Also shown in the embodiment of FIG. 2, is a gate 11. In this example the gate 11 is movable. That is, the gate 11 may rotate about pivot point 20. Rotation of the gate 11 is generally constrained by other features within the case 1. For example, rotation of the gate 11 may be constrained by surface mounted features that are mounted on an interior surface of at least one of the first side 2 and the second side 3.

Generally, the gate 11 is formed of materials that have a high dielectric constant, εr, over the range of temperatures and operating conditions that may be experienced by the circuit interruption device 10.

In this exemplary embodiment, the circuit interruption device 10 includes an arcing zone 9. The arcing zone 9 generally represents a volume where arcing between the movable contact 8 and the stationary contact 12 may occur during a tripping event. The volume of the arcing zone 9 is dependent upon a variety of factors. For example, as voltage or current traveling through the circuit interruption device 10 is increased, the arcing zone will likewise increase.

Note that the terminology “movable contact” and “stationary contact” are not limiting of the teachings herein. More specifically, as discussed herein, the movable contact 8 is with reference to a line side (i.e., a power supply) of the circuit interruption device 10. As discussed herein, the stationary contact 12 is with reference to a load side (i.e., a connection with a power consuming device) of the circuit interruption device 10. Accordingly, it should be considered that the terminology “movable contact” and “stationary contact” may be described by other similarly useful terminology such as with reference to electrical properties.

Consider now also FIG. 3, where another cutaway illustration of the circuit interruption device 10 of FIGS. 1 and 2 is shown. In this example, the case 1 including the first side 2 and the second side 3 has been omitted from view. This omission is merely to enhance illustration and discussion of aspects of the circuit interruption device 10. As may be seen from this angle the gate 11 includes a movable inner surface 17. The movable inner surface 17 is configured to closely track or cooperate with the movable contact 8 as it is moved in relation to the stationary contact 12. In this embodiment, an internal center case 18 is also provided. The center case 18 may present a stationary inner surface 19. In this embodiment, the center case 18 also provides an insulative divider between a first movable contact 8 and a second movable contact 8, such as in a double knife break circuit interruption device 10.
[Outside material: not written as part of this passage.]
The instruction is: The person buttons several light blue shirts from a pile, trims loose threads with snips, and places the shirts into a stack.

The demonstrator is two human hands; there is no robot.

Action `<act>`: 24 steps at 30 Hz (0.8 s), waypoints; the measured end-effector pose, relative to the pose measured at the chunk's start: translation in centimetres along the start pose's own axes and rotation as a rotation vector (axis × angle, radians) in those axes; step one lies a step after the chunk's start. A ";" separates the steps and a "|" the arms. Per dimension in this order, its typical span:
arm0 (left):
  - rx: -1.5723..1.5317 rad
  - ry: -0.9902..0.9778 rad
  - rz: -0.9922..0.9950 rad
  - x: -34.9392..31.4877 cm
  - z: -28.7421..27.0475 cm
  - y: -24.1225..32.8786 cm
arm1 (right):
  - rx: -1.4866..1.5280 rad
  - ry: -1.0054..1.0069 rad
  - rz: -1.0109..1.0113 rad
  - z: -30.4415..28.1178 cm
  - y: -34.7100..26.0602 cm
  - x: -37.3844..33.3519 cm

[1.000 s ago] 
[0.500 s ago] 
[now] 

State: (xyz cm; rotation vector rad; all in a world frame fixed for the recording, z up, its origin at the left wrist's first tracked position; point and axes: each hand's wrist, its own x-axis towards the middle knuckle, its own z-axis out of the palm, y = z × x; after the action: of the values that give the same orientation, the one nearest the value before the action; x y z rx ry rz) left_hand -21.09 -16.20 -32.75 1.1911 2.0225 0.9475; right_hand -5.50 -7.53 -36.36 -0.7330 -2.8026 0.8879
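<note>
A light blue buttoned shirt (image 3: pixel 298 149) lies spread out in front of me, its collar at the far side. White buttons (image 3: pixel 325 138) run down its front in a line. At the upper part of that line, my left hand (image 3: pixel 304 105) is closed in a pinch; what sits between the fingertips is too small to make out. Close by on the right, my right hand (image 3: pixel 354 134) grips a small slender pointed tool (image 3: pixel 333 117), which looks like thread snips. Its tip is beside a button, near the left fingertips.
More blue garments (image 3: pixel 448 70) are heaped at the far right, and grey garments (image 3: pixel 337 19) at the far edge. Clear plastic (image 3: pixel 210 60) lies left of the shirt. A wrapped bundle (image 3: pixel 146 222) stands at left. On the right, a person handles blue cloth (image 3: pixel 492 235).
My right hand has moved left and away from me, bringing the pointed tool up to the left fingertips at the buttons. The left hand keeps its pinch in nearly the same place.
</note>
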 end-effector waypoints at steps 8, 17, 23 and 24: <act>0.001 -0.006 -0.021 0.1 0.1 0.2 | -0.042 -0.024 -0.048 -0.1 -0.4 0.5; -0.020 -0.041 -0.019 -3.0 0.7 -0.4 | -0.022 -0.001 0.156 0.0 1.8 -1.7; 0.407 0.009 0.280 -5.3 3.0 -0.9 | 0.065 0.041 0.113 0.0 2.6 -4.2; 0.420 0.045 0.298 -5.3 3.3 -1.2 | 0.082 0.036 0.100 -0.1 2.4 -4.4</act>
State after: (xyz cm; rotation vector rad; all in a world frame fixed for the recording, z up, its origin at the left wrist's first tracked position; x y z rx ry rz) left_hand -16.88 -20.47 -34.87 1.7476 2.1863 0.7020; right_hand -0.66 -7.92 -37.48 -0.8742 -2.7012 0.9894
In the embodiment shown in FIGS. 2 and 3, (referred to as “active” constriction), the gate 11 is configured to rotate about the pivot point 20 as the movable contact 8 rotates in relation to the stationary contact 20. The geometry of the gate 11 is such that rotation causes the movable inner surface 17 to rotate towards the stationary inner surface 19. As the movable inner surface 17 rotates towards the stationary inner surface 19, an arc constriction zone is created within the arcing zone 9. By constricting a portion of the arcing zone 9, reductions in arcing are realized. That is, this provides for an increase in voltage capability without increase in package size of the circuit interruption device 10. Alternatively, this design provides for smaller packaging of the circuit interruption device 10.

Generally, the arcing zone 9 includes both an arc constriction zone (as introduced above), and a zone of relatively little constriction. Generally the zones of relatively little constriction reduce the likelihood that small conductive deposits (carbon, copper, and other conductive materials) formed during arcing will result in longer arcing gaps during arcing. Similarly, zones of relatively little constriction (also referred to as “un-constricted zones” or “expansion zones”) also allows the arc to expand and therefore allows the constriction zone to block out a larger percentage of the arc field, potentially reducing the arc extinguishing voltage.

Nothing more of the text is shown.